To write a real Sobel filter, I need to compute Gx and Gy for each pixel. Each of these numbers are computed thanks to 6 pixels next to the origin. But SIMD instruction allow me to deal with 16 or even 32 (AVX) pixels. Hopefully, the kernel of the operator has some nice property, so that I can compute Gy by :

subtracting each i and i+2 rows and store the result in a i+1 row of some other picture (array)
adding the i, twice of the i+1 and the i+2 columns give the i+1 column of the final picture

I would do the same (but transposed) to compute Gx then add the two pictures.

Some notes :

I don't care about memory allocation since everything will be allocated at the beginning.
I can deal with the overflow and sign problem dividing the values by four (thanks to _mm_srli_epi8) (uint8_t >> 2 - uint8_t >> 2) = int7_t //really store as int8_t int7_t + uint8_t << 1 >> 2 + int7_t = uint8_t //some precision is lost but I don't care

The real problem I'm facing is to go from the rows to the columns. Since I couldn't load the picture in the SIMD register otherwise. I must flip the image three time at least isn't it ?

Once the original picture. Then I can compute the first step for Gx and Gy and then flip the resulting pictures to compute the second step.

So, here is my questions :

Is this kind of implementation a good idea ?
Is there a way to transpose an array faster than the dumb algorithm ? (I don't think so)
Where will be the bottlenecks ? (any guess ? :P)

Branham answered 13/8, 2013 at 19:13 Comment(11)
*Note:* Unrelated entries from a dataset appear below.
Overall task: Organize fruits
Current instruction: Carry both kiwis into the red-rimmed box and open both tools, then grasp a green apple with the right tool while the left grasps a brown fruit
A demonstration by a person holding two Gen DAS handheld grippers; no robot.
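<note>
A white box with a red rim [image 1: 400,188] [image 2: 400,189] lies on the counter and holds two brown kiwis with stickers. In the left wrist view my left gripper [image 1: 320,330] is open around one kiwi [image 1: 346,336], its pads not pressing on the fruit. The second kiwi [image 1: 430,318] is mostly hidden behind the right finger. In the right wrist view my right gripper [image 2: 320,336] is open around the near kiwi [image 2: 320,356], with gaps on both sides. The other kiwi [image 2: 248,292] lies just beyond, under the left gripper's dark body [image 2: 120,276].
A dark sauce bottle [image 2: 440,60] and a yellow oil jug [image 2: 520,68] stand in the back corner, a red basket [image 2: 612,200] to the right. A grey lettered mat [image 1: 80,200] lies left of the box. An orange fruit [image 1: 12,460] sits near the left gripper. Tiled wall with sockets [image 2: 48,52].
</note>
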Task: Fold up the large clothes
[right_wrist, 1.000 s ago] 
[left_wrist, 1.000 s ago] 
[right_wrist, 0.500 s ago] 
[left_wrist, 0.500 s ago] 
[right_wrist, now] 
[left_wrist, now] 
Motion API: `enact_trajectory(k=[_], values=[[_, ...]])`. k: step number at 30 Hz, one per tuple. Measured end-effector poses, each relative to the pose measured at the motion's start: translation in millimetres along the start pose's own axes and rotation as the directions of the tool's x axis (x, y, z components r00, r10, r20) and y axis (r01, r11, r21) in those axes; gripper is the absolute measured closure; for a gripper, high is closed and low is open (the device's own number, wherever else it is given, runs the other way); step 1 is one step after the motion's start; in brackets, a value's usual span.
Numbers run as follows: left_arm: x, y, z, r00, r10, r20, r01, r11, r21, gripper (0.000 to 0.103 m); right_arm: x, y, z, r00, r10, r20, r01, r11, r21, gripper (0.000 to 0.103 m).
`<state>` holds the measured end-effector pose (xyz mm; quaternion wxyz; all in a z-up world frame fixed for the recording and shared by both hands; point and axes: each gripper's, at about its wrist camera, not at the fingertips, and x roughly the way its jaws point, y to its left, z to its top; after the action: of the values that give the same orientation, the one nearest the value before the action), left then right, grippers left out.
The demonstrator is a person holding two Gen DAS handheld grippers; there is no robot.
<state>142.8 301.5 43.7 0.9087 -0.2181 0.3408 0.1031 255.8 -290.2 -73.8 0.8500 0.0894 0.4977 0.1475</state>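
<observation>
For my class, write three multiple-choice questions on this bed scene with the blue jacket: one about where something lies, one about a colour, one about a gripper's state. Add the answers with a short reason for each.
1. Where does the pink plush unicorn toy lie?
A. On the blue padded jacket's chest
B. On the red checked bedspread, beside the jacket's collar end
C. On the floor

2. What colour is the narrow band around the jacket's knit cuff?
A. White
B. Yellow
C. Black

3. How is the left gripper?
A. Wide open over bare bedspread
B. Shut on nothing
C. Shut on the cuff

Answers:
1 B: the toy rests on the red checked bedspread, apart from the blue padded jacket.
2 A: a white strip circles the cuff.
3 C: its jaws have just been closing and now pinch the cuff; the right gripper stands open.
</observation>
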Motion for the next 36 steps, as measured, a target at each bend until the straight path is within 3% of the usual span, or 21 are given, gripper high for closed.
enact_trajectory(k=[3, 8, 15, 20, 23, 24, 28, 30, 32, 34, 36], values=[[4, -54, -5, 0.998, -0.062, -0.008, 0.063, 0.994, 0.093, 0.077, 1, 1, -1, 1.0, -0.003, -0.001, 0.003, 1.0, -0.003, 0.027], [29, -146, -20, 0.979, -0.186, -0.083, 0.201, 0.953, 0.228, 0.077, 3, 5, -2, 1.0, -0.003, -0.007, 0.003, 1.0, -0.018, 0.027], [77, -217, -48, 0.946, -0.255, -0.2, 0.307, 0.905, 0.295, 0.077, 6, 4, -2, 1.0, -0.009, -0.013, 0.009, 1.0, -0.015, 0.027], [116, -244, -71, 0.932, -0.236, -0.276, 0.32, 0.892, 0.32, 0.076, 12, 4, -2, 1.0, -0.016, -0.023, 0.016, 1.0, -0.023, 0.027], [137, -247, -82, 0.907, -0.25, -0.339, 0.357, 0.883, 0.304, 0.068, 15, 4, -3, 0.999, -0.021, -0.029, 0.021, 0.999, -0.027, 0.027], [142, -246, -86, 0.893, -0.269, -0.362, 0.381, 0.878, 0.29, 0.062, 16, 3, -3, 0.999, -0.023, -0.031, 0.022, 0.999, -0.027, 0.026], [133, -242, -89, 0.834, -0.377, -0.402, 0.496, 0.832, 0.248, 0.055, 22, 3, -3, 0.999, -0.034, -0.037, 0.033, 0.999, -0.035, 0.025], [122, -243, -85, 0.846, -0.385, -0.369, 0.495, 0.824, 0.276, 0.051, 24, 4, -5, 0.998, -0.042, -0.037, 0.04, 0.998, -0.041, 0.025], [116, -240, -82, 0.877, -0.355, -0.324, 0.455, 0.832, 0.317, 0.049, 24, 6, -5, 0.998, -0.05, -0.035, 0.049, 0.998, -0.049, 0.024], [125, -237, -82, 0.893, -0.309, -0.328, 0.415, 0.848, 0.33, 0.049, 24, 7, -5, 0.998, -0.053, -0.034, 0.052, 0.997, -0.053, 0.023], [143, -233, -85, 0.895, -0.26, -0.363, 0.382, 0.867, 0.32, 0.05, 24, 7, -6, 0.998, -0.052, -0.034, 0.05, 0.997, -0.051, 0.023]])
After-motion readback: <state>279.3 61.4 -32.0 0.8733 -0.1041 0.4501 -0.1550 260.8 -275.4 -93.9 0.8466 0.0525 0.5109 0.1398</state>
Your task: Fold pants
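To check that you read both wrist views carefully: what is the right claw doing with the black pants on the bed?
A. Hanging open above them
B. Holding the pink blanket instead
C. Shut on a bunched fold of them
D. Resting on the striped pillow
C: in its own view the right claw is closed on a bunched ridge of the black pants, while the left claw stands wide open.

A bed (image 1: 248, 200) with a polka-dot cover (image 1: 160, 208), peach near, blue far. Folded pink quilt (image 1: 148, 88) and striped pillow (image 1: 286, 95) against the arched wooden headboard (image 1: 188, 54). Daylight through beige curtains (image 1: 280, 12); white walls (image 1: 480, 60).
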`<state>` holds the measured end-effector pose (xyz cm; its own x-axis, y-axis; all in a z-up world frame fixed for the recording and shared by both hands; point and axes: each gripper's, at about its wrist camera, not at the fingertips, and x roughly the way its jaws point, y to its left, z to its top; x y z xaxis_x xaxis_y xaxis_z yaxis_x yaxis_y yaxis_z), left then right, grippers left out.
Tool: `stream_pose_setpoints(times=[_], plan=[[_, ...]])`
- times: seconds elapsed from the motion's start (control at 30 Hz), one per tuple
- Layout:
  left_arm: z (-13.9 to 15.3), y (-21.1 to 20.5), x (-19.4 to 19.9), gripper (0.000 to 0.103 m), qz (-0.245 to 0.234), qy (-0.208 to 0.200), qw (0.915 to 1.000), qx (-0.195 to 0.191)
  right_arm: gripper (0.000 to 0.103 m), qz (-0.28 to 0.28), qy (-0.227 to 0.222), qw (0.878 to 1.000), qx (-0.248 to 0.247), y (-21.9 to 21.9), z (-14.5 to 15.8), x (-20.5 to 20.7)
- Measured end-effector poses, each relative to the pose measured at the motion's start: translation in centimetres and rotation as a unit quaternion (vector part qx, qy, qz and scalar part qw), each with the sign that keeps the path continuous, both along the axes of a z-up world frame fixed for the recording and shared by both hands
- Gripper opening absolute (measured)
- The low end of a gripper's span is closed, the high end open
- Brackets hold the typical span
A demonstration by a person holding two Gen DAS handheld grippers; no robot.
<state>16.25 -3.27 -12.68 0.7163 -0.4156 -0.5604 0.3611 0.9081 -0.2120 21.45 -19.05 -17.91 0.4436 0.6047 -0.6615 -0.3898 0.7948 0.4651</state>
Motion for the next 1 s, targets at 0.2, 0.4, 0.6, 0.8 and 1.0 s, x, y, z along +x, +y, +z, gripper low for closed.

This thread What is the fastest way to transpose a matrix in C++? has some good material in it and you may find it useful, most of it is applicable to C. – Grumble 13/8, 2013 at 19:27

Thank you. Of course I cannot afford to "change my point of view" since I must load these data into the simd registers. But OpenMP...I will read this futher. – Branham 13/8, 2013 at 19:31

This. Is. Great. SSE by block. I didn't know the _MM_TRANSPOSE4_PS which is just a bunch of shuffles. Thanks again ! – Branham 13/8, 2013 at 19:46

I looked into something similar with a Gaussian Filter (also for a ray tracer). I did the transpose three times like you say. I use _MM_TRANSPOSE4_PS along with loop blocking as described in https://mcmap.net/q/15727/-what-is-the-fastest-way-to-transpose-a-matrix-in-c. In the end the transpose was still the bottleneck unless the kernel size was large. – Capri 14/8, 2013 at 7:32

This may be helpful software.intel.com/en-us/articles/… – Capri 14/8, 2013 at 7:33

To answer one of your question. It is possible to do a faster transpose than the dumb algorithm. Try transpose_block_SSE4x4. I did not get any improvement however using AVX. You can see an example using AVX here Fast memory transpose with SSE, AVX, and OpenMP. – Capri 14/8, 2013 at 7:56

Glad to read it's a classic way to compute convolutions. Since the kernel is small (2 then 3), I think the transpositions will clearly be the bottlenecks. Maybe I could use the SIMD only for the first step...I will benchmark various solutions. I am curious : what performance % hardware did you get ? – Branham 14/8, 2013 at 17:32

Small correction, I think I only needed two transposes. In terms of performance you can estimate the flops for the filter and calculate the time to get the flops/s. Compare this to the peak flops of your processor. I think I was getting 10-20% of the peak. For SGEMM I got over 70% eventually. I don't know what a reasonable efficiency for convolution filters is but I know for SGEMM processors can get over 80% efficiency. The Gaussian convolution is separable and I don't think Sorbel is so that's one important difference. – Capri 14/8, 2013 at 18:51

Just noticed your kernel size. Yes, a size of 2 or 3 is very small. The transpose is going to be the bottleneck for that. For 1000x1000 images I think I needed kernel sizes on the order of 50 or something for the the convolution time to dominate. – Capri 14/8, 2013 at 18:54

You needed 2 transpositions because you had only one kernel for the gaussian blur isn't it ? I think i have a nicer idéal. Rather than transposing the picture i will load 16 pixels horizontaly and then do 2 shuffles to perform thé horizontal sum...and try to deal with thé anoying side effects. I hâte this f. Android keybord trying to mâle french from english. I will work on it tomorrow... – Branham 14/8, 2013 at 20:47

There are several ways you can do it. You probably only care about good enough. But keep in mind you can calculate the flops. It should be something like 6*widthheightkernel_width*kernel_width (not sure that's correct 6 = 3(rgb)*2(mul+add)). Then you can compare to the peak flops/s of you processor. That will tell you how good your algorithm is. The nice thing about the transpose is that it's independent of the kernel_width so it has a fixed time and the larger the kernel_width gets the less it effects the total calculation time. – Capri 15/8, 2013 at 7:36

I think transpose/2-pass is not good for optimizing Sobel Operator code. Sobel Operator is not computational function, so wasting memory access for transpose/2-pass access is not good for this case. I wrote some Sobel Operator test codes to see how fast SSE can get. this code does not handle first and last edge pixels, and use FPUs to calculate sqrt() value.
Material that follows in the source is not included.